A anatomia do declínio é exposta por métricas que sufocam a agilidade necessária ao comércio. O salto da dívida líquida para a casa dos R$ 2 bilhões, combinado a uma alavancagem que agora atinge 2,4 vezes o seu Ebitda, revela um descompasso entre a geração de valor e o custo do capital. No jargão financeiro, o grupo hoje deve mais do que sua capacidade operacional de lucro consegue amortizar em curto prazo, criando um cenário de paralisia estratégica onde cada centavo gerado é drenado pelo serviço da dívida.

O sintoma mais agudo dessa fragilidade reside no capital de giro. Com um déficit que ultrapassa R$ 1,2 bilhão, o GPA opera no fio da navalha, dependendo da boa vontade de credores e de uma renegociação agressiva de prazos para manter as gôndolas abastecidas e as luzes acesas. A reação do mercado foi imediata e punitiva, refletida na desvalorização das ações que sentiram o peso de uma possível crise de solvência em um dos maiores players do país.

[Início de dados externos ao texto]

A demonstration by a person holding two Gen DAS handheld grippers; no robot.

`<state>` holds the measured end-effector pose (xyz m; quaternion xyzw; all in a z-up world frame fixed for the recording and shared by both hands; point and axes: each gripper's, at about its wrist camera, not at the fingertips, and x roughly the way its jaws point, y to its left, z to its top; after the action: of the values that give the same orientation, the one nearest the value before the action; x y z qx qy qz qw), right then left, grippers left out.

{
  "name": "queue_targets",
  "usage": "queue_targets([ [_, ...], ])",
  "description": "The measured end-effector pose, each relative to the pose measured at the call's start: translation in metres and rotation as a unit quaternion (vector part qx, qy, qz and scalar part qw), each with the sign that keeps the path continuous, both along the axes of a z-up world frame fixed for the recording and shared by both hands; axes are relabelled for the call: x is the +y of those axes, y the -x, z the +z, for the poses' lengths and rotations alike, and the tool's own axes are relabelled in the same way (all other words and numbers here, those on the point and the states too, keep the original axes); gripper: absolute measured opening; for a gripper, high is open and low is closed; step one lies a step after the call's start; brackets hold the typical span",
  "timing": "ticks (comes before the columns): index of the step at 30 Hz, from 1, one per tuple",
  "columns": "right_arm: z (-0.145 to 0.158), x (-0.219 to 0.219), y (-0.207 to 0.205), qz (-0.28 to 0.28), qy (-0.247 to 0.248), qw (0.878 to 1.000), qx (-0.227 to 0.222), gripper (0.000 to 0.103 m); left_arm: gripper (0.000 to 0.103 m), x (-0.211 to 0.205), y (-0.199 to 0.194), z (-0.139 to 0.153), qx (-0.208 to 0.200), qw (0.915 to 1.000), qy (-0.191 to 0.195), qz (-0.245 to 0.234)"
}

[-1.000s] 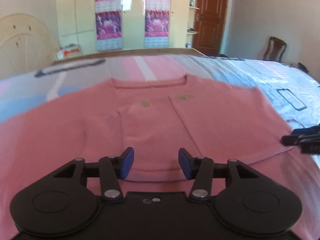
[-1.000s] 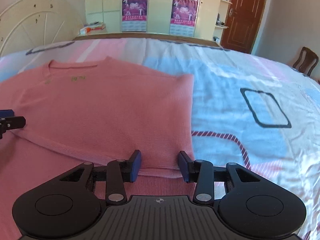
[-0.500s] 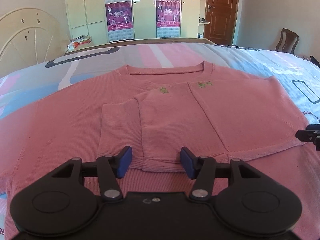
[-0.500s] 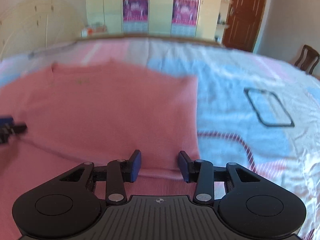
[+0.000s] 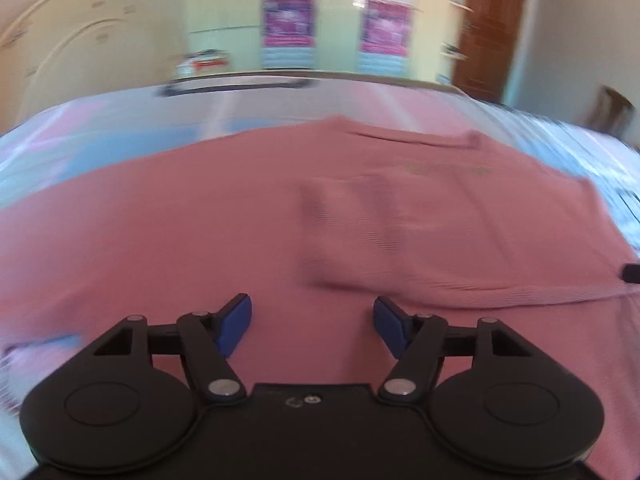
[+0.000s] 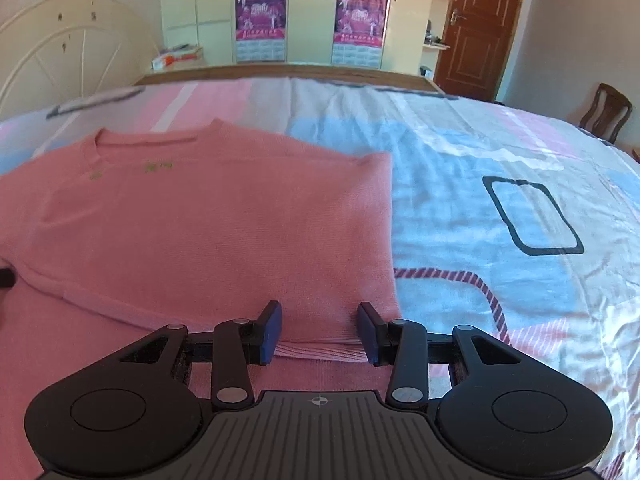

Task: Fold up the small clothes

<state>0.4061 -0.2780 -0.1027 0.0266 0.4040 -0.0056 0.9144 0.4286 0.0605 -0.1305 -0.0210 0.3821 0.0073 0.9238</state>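
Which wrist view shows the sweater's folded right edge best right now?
The right wrist view: the pink sweater is sharp there, its folded edge running straight up from the open right gripper. The left wrist view is motion-blurred, showing that edge only at its far right.

Left wrist view is motion-blurred throughout: purple posters on the far cupboard [image 5: 288,20] unreadable, green marks on the pink knitted sweater [image 5: 200,240] just a smear. Sweater's left and near parts cut off by frame edge and hidden under the black left gripper [image 5: 310,324] body. Small black tip at right edge [image 5: 632,273], mostly cut off, can't tell what it is.

Right wrist view: sweater's left side runs out of frame; green marks too small to read. Dark tip at left edge [image 6: 6,278] cropped. Brown wooden chair [image 6: 606,112] partly cut by far right rim.
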Motion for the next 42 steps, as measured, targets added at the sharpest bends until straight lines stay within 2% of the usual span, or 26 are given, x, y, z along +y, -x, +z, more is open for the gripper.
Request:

Sob o comando de Alexandre Santoro, a gestão atual tenta converter a inércia em disciplina. O plano de voo para evitar o colapso envolve uma poda rigorosa nos custos fixos e um diálogo exaustivo com instituições bancárias para alongar passivos. Contudo, o desafio transcende a planilha. Em um mercado saturado e com margens comprimidas pela concorrência dos atacarejos, o Pão de Açúcar precisa provar que sua marca ainda possui o magnetismo necessário para gerar o caixa que o salvará da insolvência. O momento não é mais de expansão, mas de uma luta silenciosa pela manutenção da própria existência.